I was assigned to assist my former statistics teacher. She was encouraging, and I had gotten a good grade under her. As my supervisor-mentor, she asked me to check quizzes and to lecture on some topics. I grew to love statistics under her gentle guidance, eventually applying for a master’s degree in statistics at UP Diliman and graduating in 1989.

I considered sticking my statistics diploma in my algebra teacher’s face, but my better judgment stopped me. I told myself that she hadn’t really meant to be unkind. She just didn’t know any better.

I did track down my retired English teacher and treated him to a nice lunch. I thanked him for recommending me to De La Salle. He smiled and whispered in his aging voice, “I always knew you could do it.”

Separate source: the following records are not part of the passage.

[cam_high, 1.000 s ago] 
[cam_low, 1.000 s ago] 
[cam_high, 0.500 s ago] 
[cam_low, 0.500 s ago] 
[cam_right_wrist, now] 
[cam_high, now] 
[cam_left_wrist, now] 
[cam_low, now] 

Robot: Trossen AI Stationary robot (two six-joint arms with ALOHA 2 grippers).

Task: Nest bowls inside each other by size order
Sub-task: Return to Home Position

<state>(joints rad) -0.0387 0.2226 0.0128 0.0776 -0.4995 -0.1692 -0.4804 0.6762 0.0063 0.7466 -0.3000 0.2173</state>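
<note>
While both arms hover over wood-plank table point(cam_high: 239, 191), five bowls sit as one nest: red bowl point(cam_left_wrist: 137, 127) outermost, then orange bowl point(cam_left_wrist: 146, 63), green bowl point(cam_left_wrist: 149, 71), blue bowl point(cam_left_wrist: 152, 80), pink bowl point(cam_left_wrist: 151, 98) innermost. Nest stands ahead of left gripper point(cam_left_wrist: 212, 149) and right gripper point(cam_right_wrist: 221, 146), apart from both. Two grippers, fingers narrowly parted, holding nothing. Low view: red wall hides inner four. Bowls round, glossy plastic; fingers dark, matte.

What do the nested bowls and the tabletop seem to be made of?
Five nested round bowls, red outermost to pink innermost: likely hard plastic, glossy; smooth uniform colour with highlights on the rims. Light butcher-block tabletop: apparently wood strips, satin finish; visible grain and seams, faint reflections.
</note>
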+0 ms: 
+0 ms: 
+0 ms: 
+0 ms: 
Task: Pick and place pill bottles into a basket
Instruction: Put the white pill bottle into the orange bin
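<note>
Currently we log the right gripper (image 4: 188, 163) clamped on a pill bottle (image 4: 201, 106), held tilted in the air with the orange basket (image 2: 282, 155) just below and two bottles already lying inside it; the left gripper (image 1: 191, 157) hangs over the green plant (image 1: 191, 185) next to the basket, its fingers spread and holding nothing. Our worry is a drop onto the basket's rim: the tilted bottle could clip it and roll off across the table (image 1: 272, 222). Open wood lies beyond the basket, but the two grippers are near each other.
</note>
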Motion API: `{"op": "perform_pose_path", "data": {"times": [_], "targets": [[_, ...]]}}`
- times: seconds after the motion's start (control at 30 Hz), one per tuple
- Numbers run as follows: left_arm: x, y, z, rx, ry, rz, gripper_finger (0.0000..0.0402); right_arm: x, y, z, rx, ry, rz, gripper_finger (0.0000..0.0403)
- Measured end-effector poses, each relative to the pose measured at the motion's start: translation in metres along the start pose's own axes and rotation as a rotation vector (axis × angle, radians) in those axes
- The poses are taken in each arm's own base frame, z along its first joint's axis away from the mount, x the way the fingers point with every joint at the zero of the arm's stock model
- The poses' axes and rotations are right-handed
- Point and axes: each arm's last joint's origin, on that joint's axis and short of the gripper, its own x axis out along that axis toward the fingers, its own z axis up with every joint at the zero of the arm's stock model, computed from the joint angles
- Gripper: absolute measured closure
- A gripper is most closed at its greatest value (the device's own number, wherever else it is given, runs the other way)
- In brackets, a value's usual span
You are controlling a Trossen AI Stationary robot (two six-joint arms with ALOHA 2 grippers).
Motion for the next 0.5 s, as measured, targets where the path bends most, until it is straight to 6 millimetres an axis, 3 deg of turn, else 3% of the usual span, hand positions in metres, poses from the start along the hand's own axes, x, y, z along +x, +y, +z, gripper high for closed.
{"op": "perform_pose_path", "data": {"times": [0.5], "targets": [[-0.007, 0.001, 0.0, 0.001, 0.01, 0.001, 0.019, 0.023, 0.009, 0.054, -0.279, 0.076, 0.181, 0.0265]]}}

I e-mailed my sociology teacher in the US and thanked her for believing in me and for opening my path to teaching. She replied, “It was good to hear from you. I appreciate being remembered (even after all these years) as someone who helped you on the way to becoming a teacher.”

And of course, I always tell the story of my statistics teacher, even in her presence, and how she helped me realize that I wasn’t an “idiot” in math at all, and that I could learn any subject I put my mind to.

I have been teaching for 34 years at De La Salle now. Naughty friends from my younger days like to tease me by asking how De La Salle could have gone so low in its faculty hiring standards. As for me, I will teach until my last productive day to honor the teachers who worked a miracle in my life and to remind my students what they can do if they apply themselves.

Thank your good teachers.

Happy Teachers’ Day!

Dr. Benito Teehankee is a full professor at the Management and Organization Department of De La Salle University.